Affiliation-to-affiliation networks also create weighted networks. When the Marvel dataset is transformed into a movie- to-movie network, the weighted edges connecting movies are based on the number of shared characters in those movies. For example, Avengers: Infinity War shares 10 key characters with Captain America: Civil War. Other comparable networks connect Wikipedia pages based on the number of people who have edited both of them (see Chapter 14); or YouTube videos based on the number of people who have commented on both of them (see Chapter 13). The topic of the Wikipedia pages or YouTube videos may be completely different, but the people who contribute to them are the same. Thus, connections can link content together based on social structures, not direct linking between content. This type of inferred relationship is what serves as a basis for recommender systems such as Amazon's “Customers Who Bought This Item Also Bought” feature that relates books to other books based on the number of people who were “affiliated” (i.e., purchased) both books together.

Transforming a bimodal network into a person-to-person or affiliation-to-affiliation network typically requires the use of matrices or complex SQL queries. Some network packages, such as UCINET, will do this conversion for you [4]. Alternatively, it can be done for reasonably sized networks using Excel's built-in Pivot Table feature and SumProduct function. An example file called Marvel_Affiliation_Matric_Example.xlsx shows how to create the character-to-character and movie-to-movie networks from the bimodal Marvel Cinematic Universe dataset. It is available at https://www.smrfoundation.org/nodexl/teaching-with-nodexl/teaching-resources/.

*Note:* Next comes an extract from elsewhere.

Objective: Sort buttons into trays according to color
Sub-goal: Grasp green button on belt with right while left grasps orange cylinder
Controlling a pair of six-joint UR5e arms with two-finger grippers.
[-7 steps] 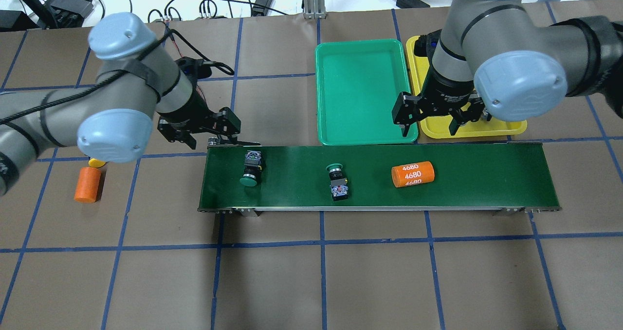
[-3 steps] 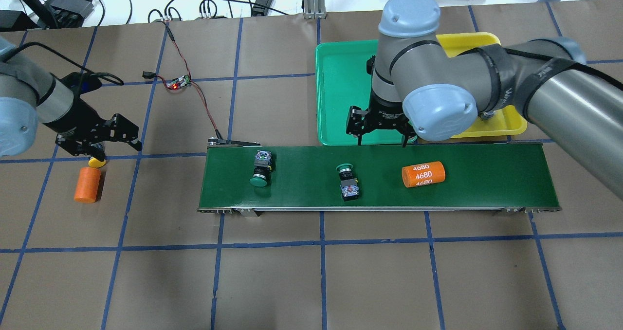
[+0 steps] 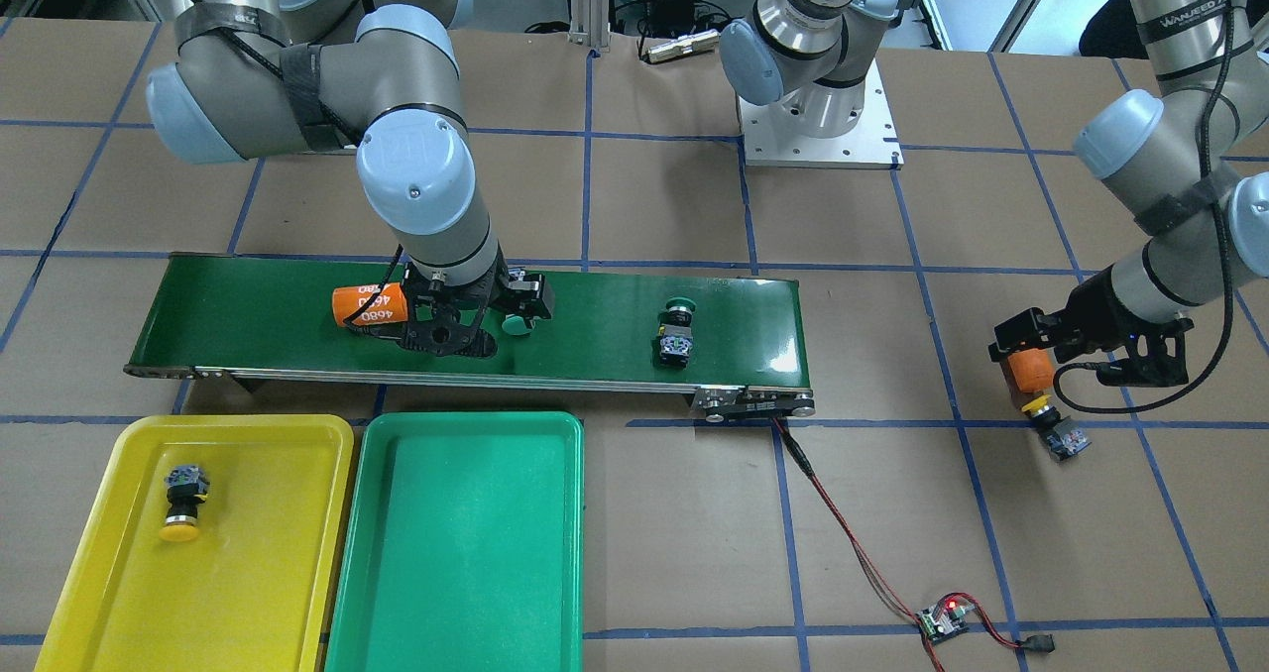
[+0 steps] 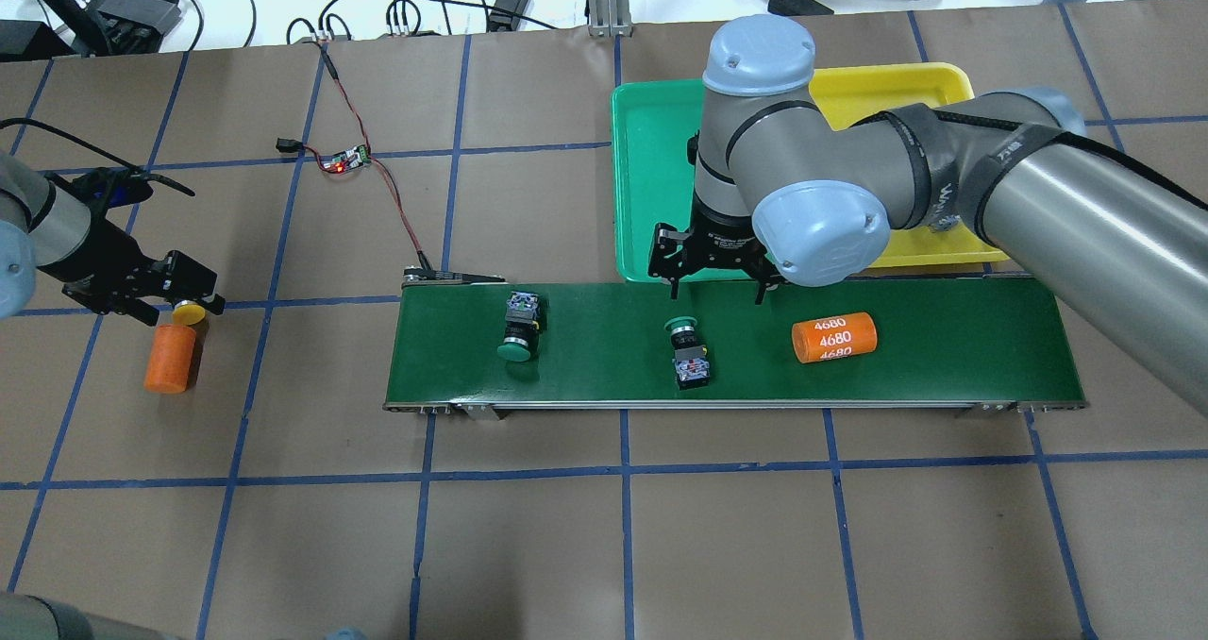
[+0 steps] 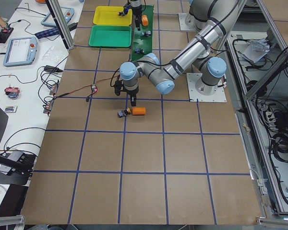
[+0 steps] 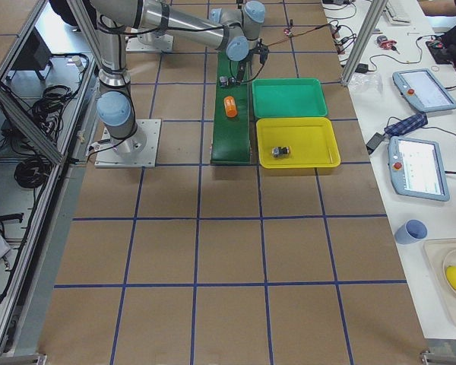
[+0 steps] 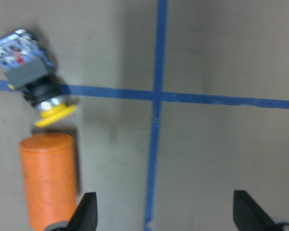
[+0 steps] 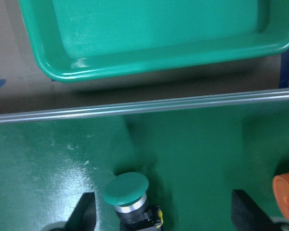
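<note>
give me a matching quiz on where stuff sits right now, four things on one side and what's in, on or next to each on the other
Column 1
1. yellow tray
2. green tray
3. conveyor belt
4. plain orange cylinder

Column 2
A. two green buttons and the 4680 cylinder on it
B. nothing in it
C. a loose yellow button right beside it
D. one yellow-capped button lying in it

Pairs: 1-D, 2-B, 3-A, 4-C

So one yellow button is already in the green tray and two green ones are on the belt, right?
Not quite: the yellow button lies in the yellow tray, not the green tray, as the front-facing view shows. The two green buttons are indeed on the belt.
</note>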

Before interpreting the graph metrics, create a more informative network visualization, such as the one shown in Figure 6.5. Because this is a bimodal network, it is important to make movies and characters easily distinguishable. To address this, use the Autofill Columns feature with values shown in Figure 6.5. This will make movies solid squares, while characters remain disks. Additionally, set the color based on Phase (i.e., clusters of related movies), size based on eigenvector centrality, and add vertex labels (see Figure 6.5). After you reposition the vertices for graph readability, the bimodal network can be understood much better.

Figure 6.5
Figure 6.5 Completed Marvel Cinematic Universe network visualization with Phase mapped to color, Type_Code mapped to Vertex shape, eigenvector centrality mapped to Vertex size, and labels shown.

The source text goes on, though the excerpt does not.